Workflow: from fan-out output to content brief
The brief template I use:
- Parent query and target page URL.
- Fan-out sub-queries (from the tool), grouped by intent.
- For each sub-query: the H2/H3 section that will answer it, the citation source we'll use, the schema we'll add.
- Citation-worthy passages — 3–5 direct, stat-backed claims to seed the article with.
- Internal link plan — which other pages in your hub should this link to.
The biggest unlock I've seen this year: stop publishing 20 thin pages targeting individual long-tail keywords. Publish one comprehensive page that covers the entire fan-out tree. Citations consolidate to the comprehensive page faster than they ever did with the thin pages.
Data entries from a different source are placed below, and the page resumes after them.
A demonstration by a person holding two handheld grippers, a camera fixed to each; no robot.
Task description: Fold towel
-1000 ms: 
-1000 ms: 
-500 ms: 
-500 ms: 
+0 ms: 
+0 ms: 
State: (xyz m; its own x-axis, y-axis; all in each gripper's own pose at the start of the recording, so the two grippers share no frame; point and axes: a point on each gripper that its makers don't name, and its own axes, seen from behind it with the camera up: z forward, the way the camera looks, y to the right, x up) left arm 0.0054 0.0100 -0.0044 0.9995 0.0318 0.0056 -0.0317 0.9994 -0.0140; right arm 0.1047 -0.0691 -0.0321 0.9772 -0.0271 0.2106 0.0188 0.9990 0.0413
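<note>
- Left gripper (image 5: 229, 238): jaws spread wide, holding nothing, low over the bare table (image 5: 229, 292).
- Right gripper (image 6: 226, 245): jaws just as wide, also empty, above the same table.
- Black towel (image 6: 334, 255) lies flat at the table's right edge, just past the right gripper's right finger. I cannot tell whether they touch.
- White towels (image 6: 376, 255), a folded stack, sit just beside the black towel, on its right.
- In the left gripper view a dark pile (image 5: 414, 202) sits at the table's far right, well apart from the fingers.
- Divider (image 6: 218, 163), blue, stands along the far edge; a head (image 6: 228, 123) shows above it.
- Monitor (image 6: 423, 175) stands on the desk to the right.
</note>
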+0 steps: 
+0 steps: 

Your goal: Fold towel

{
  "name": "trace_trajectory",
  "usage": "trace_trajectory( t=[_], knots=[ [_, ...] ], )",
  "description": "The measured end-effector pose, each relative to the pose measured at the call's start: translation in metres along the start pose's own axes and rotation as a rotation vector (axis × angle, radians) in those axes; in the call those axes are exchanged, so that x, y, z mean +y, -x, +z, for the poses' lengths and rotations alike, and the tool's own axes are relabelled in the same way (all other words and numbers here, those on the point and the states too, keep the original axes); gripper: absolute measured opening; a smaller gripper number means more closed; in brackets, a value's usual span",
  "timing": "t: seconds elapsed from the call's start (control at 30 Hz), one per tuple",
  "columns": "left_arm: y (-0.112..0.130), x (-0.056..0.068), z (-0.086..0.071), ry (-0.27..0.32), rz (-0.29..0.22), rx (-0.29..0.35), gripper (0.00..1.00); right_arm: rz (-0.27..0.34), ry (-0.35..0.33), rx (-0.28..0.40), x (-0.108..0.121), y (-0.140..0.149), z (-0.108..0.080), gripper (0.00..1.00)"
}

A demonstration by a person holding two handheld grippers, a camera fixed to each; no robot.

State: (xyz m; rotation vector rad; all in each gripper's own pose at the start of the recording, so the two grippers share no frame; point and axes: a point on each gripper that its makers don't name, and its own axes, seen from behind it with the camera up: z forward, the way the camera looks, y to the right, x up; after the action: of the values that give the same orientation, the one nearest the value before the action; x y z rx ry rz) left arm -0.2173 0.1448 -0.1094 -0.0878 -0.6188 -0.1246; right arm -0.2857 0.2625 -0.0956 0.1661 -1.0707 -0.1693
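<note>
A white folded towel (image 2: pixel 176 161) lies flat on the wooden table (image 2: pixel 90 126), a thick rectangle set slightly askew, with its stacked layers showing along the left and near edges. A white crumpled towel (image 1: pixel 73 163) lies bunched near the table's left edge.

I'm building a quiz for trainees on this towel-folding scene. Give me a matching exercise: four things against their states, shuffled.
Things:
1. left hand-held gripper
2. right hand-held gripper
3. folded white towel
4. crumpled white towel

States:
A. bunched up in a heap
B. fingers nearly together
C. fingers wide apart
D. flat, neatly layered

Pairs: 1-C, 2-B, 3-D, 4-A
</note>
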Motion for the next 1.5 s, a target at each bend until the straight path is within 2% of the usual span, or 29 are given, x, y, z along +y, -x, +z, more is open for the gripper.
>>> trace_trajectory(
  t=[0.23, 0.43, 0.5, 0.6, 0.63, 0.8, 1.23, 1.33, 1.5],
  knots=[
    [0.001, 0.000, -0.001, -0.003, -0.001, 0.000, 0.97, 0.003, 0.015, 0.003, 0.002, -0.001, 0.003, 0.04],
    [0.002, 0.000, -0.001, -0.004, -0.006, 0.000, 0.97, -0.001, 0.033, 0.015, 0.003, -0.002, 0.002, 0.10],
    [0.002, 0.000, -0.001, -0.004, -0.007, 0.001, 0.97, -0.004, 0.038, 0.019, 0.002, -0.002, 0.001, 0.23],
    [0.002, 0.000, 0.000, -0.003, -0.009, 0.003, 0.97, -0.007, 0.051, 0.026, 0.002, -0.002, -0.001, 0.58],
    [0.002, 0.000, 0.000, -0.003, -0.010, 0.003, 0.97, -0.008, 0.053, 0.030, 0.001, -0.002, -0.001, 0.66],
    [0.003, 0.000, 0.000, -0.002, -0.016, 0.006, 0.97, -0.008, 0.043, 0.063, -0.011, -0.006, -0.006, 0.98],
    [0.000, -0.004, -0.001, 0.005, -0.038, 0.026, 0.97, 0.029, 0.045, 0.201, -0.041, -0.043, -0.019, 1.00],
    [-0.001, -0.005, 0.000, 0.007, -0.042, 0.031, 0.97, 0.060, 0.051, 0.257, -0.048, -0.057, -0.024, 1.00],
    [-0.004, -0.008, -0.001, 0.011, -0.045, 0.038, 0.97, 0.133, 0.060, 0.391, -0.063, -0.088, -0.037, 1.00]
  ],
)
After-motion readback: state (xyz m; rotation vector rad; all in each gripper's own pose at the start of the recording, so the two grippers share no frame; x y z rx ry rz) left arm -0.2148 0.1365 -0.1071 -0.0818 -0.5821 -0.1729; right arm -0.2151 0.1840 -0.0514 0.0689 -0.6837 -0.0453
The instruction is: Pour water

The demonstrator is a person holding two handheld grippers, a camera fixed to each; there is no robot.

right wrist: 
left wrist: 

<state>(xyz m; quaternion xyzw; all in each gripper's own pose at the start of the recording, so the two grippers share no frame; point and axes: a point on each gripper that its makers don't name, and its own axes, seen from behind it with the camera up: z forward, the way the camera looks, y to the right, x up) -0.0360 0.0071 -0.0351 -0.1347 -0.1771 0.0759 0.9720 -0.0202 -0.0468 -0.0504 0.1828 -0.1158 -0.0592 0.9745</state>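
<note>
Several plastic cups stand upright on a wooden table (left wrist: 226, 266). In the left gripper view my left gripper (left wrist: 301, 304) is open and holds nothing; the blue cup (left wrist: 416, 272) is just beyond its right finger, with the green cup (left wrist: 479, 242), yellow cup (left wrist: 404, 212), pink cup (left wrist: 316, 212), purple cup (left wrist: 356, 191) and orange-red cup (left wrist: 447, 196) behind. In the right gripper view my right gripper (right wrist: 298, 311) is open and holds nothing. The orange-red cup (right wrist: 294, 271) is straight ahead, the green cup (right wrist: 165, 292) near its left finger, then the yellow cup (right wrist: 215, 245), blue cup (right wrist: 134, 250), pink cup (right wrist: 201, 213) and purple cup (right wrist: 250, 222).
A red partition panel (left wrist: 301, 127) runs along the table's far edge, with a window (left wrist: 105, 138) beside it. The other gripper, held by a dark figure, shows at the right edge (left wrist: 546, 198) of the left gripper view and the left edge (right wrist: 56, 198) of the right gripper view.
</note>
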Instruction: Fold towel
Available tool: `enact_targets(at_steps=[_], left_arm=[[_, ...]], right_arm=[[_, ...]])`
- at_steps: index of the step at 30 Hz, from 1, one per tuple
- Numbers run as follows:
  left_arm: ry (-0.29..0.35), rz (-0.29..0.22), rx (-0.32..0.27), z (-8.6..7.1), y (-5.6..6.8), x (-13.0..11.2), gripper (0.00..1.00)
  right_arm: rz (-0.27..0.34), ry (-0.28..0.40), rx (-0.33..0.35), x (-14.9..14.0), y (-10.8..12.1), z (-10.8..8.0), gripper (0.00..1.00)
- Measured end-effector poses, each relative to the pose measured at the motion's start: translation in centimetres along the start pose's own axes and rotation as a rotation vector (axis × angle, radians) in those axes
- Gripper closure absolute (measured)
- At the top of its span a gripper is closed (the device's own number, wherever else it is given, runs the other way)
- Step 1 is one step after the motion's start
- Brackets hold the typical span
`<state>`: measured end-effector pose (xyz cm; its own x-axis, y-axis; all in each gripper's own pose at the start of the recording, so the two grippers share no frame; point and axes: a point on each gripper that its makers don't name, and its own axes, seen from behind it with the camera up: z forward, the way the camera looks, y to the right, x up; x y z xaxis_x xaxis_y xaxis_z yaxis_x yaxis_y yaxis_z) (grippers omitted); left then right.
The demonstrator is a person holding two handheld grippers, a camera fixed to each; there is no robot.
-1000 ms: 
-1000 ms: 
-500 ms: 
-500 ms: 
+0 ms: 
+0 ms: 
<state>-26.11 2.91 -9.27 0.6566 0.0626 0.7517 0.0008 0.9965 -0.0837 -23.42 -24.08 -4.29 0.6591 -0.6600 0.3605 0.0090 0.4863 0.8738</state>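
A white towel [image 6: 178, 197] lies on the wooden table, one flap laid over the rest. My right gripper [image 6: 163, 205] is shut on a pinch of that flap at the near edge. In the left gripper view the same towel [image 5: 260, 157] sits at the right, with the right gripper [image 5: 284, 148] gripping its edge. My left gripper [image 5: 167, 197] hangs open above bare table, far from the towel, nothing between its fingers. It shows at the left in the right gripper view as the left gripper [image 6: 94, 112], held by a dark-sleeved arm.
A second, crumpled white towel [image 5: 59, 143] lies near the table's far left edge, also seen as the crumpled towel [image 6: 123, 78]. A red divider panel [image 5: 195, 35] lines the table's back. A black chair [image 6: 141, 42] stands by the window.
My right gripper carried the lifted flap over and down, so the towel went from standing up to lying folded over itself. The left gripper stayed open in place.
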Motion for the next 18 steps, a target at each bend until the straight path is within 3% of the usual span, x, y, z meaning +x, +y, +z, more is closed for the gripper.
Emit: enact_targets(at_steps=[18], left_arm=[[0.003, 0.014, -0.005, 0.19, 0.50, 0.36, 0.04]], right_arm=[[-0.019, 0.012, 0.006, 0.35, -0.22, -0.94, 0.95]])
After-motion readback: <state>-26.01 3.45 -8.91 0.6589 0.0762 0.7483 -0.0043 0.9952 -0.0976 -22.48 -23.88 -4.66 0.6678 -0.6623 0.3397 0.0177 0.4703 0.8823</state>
Limitations and what fan-out tools still miss
- Engines evolve fan-out behavior weekly. Today's tree may not match next month's. Re-run on a quarterly cadence.
- Personalization variance. Real-user fan-out trees vary by signed-in context, region, prior chat history. Tool output is a representative sample, not ground truth.
- The model still hallucinates sub-queries. Treat fan-out output as a strong hypothesis, not a contract.
Close the loop between fan-out and visibility
OtterlyAI is the only GEO platform I know of that ties query fan-out to your actual mention and citation data per sub-query. Stop generating fan-out trees in isolation — make them actionable.
FAQs
What is query fan-out?
The process by which AI engines decompose a single user query into 5–20 related sub-queries, retrieve sources for each, and synthesize a single answer from the union of retrievals.
Is query fan-out worth optimizing for in B2B SaaS?
Yes. Commercial queries in B2B SaaS fan out heavily into comparison, evaluation, and alternatives sub-queries — exactly the queries where buyer decisions are made.
How does a query fan-out tool compare to free alternatives?
You can manually generate a fan-out tree by prompting ChatGPT or Claude. For systematic use across many parent queries, with engine differentiation and visibility cross-reference, a tool is the practical choice.
What data sources does OtterlyAI use for fan-out?
Engine-specific prompt runs that surface the actual sub-queries each engine retrieves for, cross-referenced with OtterlyAI's prompt visibility data.
Can fan-out tools integrate with my existing SEO stack?
Yes — most modern tools (including OtterlyAI) expose fan-out data via API or export so you can feed it into your content brief tooling.